» WHAT YOU SHOULD DO
Print the lines in the listing below that fall between the line with "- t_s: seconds" and the line with "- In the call", those two lines included, exactly as they stand and with nothing else.

» RECORDED INFORMATION
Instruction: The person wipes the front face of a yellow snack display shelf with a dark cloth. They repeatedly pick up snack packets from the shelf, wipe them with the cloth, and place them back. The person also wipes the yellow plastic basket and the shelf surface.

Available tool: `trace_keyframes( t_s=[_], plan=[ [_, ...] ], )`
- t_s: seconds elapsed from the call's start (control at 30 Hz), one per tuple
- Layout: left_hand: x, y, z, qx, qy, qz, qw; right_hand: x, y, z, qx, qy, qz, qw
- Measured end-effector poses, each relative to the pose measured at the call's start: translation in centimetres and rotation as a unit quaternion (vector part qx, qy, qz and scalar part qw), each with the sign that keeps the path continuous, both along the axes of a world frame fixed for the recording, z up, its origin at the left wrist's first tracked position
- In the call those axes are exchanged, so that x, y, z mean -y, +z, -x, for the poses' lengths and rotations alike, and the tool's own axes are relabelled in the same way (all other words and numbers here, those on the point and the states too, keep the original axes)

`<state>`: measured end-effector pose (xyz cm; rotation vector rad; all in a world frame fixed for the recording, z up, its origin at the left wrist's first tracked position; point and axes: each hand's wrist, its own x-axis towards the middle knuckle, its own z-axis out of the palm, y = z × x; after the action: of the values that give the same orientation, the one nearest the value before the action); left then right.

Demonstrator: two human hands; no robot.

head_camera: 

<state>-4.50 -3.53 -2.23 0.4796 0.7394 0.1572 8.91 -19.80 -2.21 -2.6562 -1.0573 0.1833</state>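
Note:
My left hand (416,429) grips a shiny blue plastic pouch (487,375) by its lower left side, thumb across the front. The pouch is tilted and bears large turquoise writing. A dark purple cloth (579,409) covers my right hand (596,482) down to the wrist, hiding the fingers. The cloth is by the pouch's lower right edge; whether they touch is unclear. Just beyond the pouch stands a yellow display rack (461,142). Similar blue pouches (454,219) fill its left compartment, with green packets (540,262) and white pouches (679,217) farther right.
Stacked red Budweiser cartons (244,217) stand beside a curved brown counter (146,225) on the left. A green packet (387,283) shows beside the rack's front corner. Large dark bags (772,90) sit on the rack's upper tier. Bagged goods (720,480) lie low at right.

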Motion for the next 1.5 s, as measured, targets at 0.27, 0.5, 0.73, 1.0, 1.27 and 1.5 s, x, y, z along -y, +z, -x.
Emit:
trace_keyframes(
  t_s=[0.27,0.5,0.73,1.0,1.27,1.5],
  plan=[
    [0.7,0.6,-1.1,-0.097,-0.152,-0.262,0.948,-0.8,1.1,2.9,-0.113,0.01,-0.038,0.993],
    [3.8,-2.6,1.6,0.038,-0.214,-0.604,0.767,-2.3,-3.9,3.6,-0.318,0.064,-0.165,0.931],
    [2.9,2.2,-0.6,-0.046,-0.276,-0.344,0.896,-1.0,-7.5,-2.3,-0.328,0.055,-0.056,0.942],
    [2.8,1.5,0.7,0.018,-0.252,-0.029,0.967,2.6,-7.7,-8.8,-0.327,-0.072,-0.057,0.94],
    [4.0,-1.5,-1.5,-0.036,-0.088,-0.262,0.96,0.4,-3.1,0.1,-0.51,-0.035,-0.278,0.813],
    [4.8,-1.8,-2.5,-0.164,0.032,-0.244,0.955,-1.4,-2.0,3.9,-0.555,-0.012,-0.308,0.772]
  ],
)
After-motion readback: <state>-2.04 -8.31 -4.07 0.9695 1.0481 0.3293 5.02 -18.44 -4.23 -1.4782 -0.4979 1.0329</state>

» EXERCISE ANSWER
- t_s: seconds elapsed from the call's start (control at 30 Hz), one per tuple
- Layout: left_hand: x, y, z, qx, qy, qz, qw; right_hand: x, y, z, qx, qy, qz, qw
- Measured end-effector poses, each relative to the pose measured at the call's start: translation in centimetres and rotation as a unit quaternion (vector part qx, qy, qz and scalar part qw), each with the sign that keeps the path continuous, both along the axes of a world frame fixed for the recording, z up, its origin at the left wrist's first tracked position
- In the call those axes are exchanged, so that x, y, z mean -y, +z, -x, for the poses' lengths and rotations alike, and the tool's own axes are relabelled in the same way (all other words and numbers here, those on the point and the states too, keep the original axes)

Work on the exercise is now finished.